The Jazzcat

Birthday Boy Miles Davis May 26th 1926

by on May.24, 2006, under News

Miles Dewey Davis III was

born on this date in 1926 (80 years ago today). He was a Trumpet player

– Composer – Bandleader…one of the most innovative, influential, and

respected figures in the history of American Music.

Born in

Alton, Illinois, Davis was a leading figure in the bebop style of jazz

and in combining styles of jazz and rock music. Davis began music

lessons after receiving a trumpet on his 13th birthday from his father.

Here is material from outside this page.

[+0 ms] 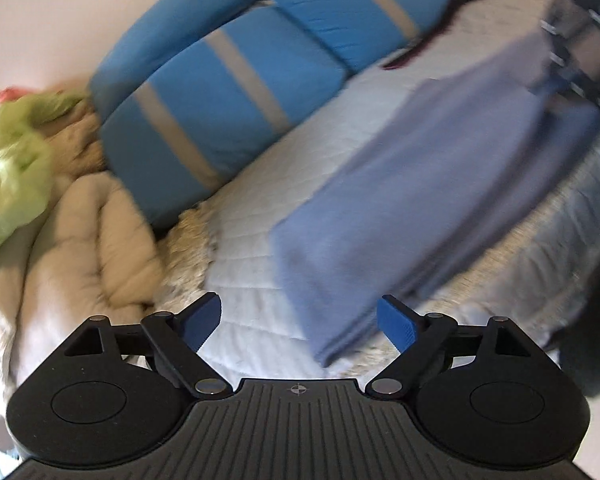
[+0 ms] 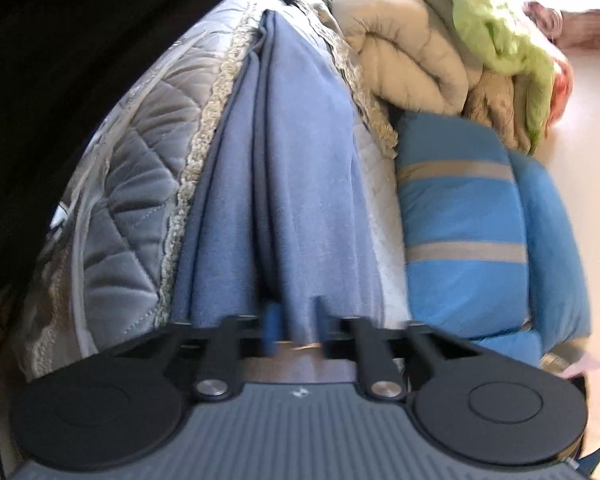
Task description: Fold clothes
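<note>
A lavender-blue garment [image 1: 420, 184] lies in a long folded strip on the pale quilted bed [image 1: 252, 264]. My left gripper [image 1: 300, 322] is open just above the strip's near corner, and its blue pads do not touch the cloth. At the upper right of the left wrist view, the other gripper [image 1: 576, 40] sits at the far end of the strip. In the right wrist view the garment [image 2: 300, 152] runs away from me in lengthwise folds. My right gripper [image 2: 296, 324] is shut on a pinched fold at its near end.
Blue pillows with grey stripes [image 1: 220, 92] line the wall side of the bed. A bunched beige comforter [image 1: 84, 240] with a light green cloth [image 1: 12, 168] on it lies at the far end. A dark garment [image 1: 440, 24] lies behind. The bed's trimmed edge [image 2: 188, 184] drops off at the left.
</note>
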Demonstrator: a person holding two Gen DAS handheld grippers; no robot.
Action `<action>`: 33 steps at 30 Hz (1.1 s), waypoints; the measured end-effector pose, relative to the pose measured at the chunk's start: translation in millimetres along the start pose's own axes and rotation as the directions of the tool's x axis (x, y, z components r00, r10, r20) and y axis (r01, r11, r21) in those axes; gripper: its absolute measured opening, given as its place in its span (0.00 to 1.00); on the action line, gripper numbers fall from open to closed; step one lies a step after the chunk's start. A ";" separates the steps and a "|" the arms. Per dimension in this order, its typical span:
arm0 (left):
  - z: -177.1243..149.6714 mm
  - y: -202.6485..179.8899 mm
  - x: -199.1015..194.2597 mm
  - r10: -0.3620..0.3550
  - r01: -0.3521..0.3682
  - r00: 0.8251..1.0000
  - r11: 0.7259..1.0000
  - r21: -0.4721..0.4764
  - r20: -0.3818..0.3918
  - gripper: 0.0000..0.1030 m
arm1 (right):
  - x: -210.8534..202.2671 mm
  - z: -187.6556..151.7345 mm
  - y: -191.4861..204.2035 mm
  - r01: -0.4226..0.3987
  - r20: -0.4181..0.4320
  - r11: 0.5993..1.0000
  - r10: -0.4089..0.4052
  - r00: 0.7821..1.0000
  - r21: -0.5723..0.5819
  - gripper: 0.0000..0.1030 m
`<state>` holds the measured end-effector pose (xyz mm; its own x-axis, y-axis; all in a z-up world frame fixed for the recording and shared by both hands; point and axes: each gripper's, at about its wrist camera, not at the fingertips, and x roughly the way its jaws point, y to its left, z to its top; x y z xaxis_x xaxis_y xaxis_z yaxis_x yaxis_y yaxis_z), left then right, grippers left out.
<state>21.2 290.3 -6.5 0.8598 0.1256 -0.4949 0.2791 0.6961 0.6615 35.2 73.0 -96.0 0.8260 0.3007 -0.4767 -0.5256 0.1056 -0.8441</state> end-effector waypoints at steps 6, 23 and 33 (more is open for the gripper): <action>-2.8 -21.5 4.5 0.027 -0.031 0.999 0.994 0.101 0.041 0.83 | -5.7 3.2 -33.5 0.030 0.011 0.995 -0.031 0.999 0.097 0.08; 3.9 -50.5 42.2 0.132 -0.148 0.989 0.933 0.327 0.073 0.43 | -9.2 8.7 -56.5 0.072 0.024 0.986 -0.077 0.997 0.149 0.08; -30.9 -60.7 58.9 0.219 -0.217 0.974 0.811 0.543 0.063 0.06 | -11.4 6.8 -13.2 -0.029 0.043 0.989 0.023 0.999 0.142 0.08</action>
<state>41.7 277.4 -93.3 0.9251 0.2302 -0.3020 0.2718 0.1541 0.9499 31.3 74.6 -77.8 0.8042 0.3431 -0.4852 -0.5729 0.2304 -0.7866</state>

Two years later he joined the musicians' union and began playing with a

local band on weekends. About this time he met trumpeter Clark Terry,

who helped and encouraged him. In 1944, after graduating from high

school, he went to New York City to study classical music at the

Julliard School of Music. While there, he also began playing with alto

saxophonist Charlie Parker, trumpeter Dizzy Gillespie, and other

pioneers of the new jazz style known as Bebop.

In

1945, at the age of 19, he began playing in a combo led by Parker.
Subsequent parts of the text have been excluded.